Yes it can, and that's the point of a money market fund. Money market funds invest in short-term debt securities. That's a mechanism for lending money.



I think the point is they aren't loaning it out to random people or companies, they are instead only loaning it out to the government to get something approximating the risk-free rate. You then use your quasi-riskless money market fund as a way to balance the risk of your investment portfolio.


Ah, yes, this is the classic crowding in effect.

Okay, let's be serious. This matches Keynes' liquidity trap. Unlike time preference theory which predicts that people will simply consume once the interest rate is below their time preference. According to liquidity preference people actually keep cash or short term assets, because interest doesn't compensate for delaying consumption, it compensates for going from a more certain and liquid asset to a less certain and less liquid asset near zero interest. So what happens instead is that there is a crowding out effect at the zero lower bound. You could think of it as if the private economy stops and the only thing left to do is for the government to micromanage things.

The only private market solution would be to get rid of cash and just let interest rates be negative. That way the crowding in effect that e.g. Austrian Economists predict when the government spends less money actually happens.

So yeah we are stuck in this situation where the private sector isn't credit worthy anymore and everything has to be threaded through the government. People rightfully complain but what exactly is supposed to happen? There are no answers left. Economists don't do money so they simply assume this situation never happens or resolves itself automatically.

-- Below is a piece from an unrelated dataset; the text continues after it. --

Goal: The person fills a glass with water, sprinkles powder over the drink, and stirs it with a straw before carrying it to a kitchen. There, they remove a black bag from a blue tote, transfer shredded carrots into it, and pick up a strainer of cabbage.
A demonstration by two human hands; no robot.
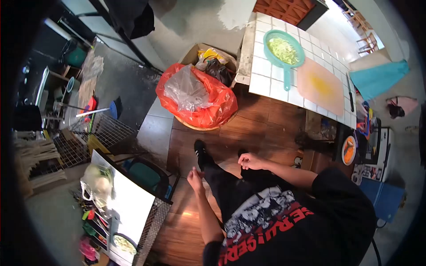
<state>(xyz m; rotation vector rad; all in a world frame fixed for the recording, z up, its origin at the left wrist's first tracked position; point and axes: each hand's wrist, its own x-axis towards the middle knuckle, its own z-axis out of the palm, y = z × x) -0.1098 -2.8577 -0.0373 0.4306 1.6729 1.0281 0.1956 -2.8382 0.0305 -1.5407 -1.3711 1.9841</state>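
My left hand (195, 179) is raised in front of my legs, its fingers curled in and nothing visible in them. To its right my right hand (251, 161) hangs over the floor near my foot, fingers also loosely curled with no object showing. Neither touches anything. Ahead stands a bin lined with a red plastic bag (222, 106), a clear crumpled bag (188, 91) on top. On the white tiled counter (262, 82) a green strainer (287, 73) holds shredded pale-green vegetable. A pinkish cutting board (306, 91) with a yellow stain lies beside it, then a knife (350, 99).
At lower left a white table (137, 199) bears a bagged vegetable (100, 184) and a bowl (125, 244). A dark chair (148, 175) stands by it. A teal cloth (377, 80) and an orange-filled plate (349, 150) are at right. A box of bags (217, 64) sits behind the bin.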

Yea. The point I was trying to make is the bank is losing that liquidity. It doesn't have your deposits to loan out since you directly loaned them out in the form of things like Treasuries. That is a problem for the banks and why the article says Europeans are "draining billions from banks."


I see what you mean. Yes, for VMFXX specifically:

  The fund invests at least 99.5% of its total assets in cash, U.S. government securities, and/or repurchase agreements that are collateralized solely by U.S. government securities or cash (collectively, government securities).